→ WHAT THE EXERCISE ASKS
Copy, word for word, each line of the data below from the first through the line containing "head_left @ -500", and stop there.

→ GIVEN MATERIAL

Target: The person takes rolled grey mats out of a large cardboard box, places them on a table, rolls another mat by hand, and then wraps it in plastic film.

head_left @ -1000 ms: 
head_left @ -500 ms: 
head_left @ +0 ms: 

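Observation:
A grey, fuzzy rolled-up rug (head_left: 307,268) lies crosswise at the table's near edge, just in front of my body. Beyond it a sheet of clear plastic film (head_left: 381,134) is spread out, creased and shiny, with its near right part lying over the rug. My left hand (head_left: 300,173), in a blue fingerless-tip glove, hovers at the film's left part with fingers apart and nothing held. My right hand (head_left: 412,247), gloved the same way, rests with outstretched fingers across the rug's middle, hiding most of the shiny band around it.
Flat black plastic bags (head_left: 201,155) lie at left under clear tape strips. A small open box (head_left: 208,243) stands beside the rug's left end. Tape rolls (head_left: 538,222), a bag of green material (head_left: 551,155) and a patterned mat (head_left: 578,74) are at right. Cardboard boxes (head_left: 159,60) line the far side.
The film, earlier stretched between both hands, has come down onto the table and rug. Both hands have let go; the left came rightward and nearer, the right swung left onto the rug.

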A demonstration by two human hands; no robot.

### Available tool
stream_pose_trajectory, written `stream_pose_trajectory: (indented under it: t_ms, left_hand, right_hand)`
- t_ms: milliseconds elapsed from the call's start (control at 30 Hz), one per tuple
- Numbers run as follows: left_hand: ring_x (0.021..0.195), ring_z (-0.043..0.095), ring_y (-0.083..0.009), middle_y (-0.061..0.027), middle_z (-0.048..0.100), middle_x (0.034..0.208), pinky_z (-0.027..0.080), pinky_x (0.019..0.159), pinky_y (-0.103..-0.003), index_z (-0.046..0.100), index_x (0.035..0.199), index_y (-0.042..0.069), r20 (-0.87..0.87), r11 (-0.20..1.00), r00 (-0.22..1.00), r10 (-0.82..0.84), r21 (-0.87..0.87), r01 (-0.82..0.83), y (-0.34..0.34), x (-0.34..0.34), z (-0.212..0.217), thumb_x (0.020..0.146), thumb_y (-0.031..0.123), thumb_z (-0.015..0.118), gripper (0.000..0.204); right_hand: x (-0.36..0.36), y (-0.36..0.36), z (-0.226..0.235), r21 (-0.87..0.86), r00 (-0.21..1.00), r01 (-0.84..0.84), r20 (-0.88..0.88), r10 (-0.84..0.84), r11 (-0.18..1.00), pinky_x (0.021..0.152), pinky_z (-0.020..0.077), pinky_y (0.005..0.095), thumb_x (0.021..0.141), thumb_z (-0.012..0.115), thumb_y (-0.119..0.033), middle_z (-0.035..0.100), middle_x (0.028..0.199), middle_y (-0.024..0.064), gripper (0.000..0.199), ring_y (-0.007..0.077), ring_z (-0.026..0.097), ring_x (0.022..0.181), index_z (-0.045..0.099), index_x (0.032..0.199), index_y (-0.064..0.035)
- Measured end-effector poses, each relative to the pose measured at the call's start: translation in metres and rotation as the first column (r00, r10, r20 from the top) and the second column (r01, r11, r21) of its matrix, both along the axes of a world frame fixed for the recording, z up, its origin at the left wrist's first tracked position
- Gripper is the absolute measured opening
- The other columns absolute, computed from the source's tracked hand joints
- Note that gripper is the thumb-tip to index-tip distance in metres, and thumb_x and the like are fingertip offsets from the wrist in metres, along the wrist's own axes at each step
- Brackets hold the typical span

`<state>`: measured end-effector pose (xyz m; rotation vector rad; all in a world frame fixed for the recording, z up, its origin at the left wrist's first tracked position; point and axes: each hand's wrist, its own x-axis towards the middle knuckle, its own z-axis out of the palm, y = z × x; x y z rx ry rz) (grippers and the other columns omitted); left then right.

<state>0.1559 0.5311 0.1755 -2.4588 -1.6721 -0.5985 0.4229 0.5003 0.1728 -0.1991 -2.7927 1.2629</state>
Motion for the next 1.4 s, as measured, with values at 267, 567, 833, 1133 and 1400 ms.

→ TASK ANSWER
Target: The person takes rolled grey mats out of a large cardboard box, places them on a table, rolls another mat by hand, and then wraps it in plastic film.

head_left @ -1000 ms: 
head_left @ -500 ms: 

There is nothing more to this answer.